Ja, auf jeden Fall. Die größten estnischen Städte stammen alle aus dem Mittelalter und sind von deutschen Baumeistern gebaut worden. Diese mittelalterliche Stadtstruktur kann man am besten in der estnischen Hauptstadt Tallinn sehen. Die Stadtmauer Tallinns war ursprünglich das größte und stärkste Schutzsystem in Nord-Europa. Glücklicherweise sind zwei Drittel der Stadtmauer, die Hälfte von den ehemaligen 46 Türmen und die spätgotischen Wohnhäuser erhalten geblieben, sodass Tallinns Altstadt in das Unesco-Weltkulturerbe aufgenommen worden ist.
Welcher Baustil ist für Ihr Land typisch?

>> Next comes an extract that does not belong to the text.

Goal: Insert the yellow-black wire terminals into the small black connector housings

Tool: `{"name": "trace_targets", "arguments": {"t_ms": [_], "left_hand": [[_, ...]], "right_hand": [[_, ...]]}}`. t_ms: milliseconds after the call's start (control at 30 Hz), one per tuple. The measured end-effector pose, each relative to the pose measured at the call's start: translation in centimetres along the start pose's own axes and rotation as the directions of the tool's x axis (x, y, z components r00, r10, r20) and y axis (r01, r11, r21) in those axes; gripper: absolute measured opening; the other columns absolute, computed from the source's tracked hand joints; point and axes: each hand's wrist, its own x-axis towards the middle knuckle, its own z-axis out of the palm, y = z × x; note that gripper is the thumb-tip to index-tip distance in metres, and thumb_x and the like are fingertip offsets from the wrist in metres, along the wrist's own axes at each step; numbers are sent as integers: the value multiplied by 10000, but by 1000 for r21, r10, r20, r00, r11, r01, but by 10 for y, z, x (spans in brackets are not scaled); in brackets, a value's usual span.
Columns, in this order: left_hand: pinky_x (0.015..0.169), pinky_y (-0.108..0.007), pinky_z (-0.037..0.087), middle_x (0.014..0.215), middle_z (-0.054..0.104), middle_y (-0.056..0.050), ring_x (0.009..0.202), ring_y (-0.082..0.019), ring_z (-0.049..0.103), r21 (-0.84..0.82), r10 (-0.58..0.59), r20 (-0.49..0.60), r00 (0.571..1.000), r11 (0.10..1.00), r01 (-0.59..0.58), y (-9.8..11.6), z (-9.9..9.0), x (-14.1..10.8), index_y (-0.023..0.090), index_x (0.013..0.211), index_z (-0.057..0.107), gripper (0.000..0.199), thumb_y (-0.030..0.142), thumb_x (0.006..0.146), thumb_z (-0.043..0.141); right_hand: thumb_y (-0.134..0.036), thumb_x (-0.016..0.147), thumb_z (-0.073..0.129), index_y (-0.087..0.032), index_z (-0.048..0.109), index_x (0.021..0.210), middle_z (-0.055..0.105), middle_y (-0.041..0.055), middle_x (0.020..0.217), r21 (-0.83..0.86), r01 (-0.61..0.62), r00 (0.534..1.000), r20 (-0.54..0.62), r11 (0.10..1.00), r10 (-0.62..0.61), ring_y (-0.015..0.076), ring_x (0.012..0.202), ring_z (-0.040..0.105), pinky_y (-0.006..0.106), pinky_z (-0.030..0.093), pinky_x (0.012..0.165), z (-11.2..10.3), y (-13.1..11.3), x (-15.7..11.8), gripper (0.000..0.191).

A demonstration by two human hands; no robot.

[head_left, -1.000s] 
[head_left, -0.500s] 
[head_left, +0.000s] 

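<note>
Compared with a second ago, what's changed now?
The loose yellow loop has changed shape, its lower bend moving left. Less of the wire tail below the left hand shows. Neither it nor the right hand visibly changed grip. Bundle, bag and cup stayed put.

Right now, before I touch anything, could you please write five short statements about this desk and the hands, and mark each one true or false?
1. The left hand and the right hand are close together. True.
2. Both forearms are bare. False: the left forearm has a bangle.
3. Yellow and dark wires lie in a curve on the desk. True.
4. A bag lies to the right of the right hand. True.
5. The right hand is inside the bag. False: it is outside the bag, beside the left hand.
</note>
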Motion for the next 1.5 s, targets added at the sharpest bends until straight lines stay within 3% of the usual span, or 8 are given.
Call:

Eigentlich mehrere. Unsere abwechslungsvolle Geschichte hat mehrere Spuren auf unsere Architektur hintergelassen. Aber Anfang des 20. Jahrhunderts, parallel zu der Entstehung der Republik Estland, sind die Esten selbst – sowohl Architekten als auch Auftraggeber – in unserer Architekturszene erschienen. Eine Stilrichtung bildete die Nationalromantik, aber in den 1920er Jahren sind die meisten Architekten, von denen viele in West–Europa, darunter auch in Deutschland studiert hatten, mit dem Funktionalismus mitgegangen. Es sind mehrere Villen als sogenannte „weiße Kisten“ mit Flachdach überall in Estland gebaut worden. Nach der Wende fanden viele führende estnische Architekten wiederum den Weg zum Neufunktionalismus. Die heutige Stadtarchitektur prägen moderne Hochhäuser aus Stahl und Glas.
Welches neuere Bauwerk ist aus Ihrer Sicht das bedeutendste Ihres Landes?
Das neue Kunstmuseum (KUMU) Estlands – ein sehr modernes Gebäude, dessen Architekt Pekka Vapavuori aus Finnland kommt.
Welches Gebäude in Deutschland beeindruckt Sie am meisten und warum?
Deutschland ist architektonisch so reich und vielfältig, dass es höchst unrecht wäre, nur ein Bauwerk hervorzuheben. Zum Beispiel werden die Bauten an der weltberühmten Romantikstraße – wie man weiß – von den Gästen weltweit aus Japan bis Jemen besucht. Was die zeitgenössische Architektur anbetrifft, ist natürlich Berlins Hauptbahnhof ein imposantes Meisterwerk. Ich warte auch mit Interesse darauf, wie die Baupläne der Elbphilharmonie in Hamburg umgesetzt werden.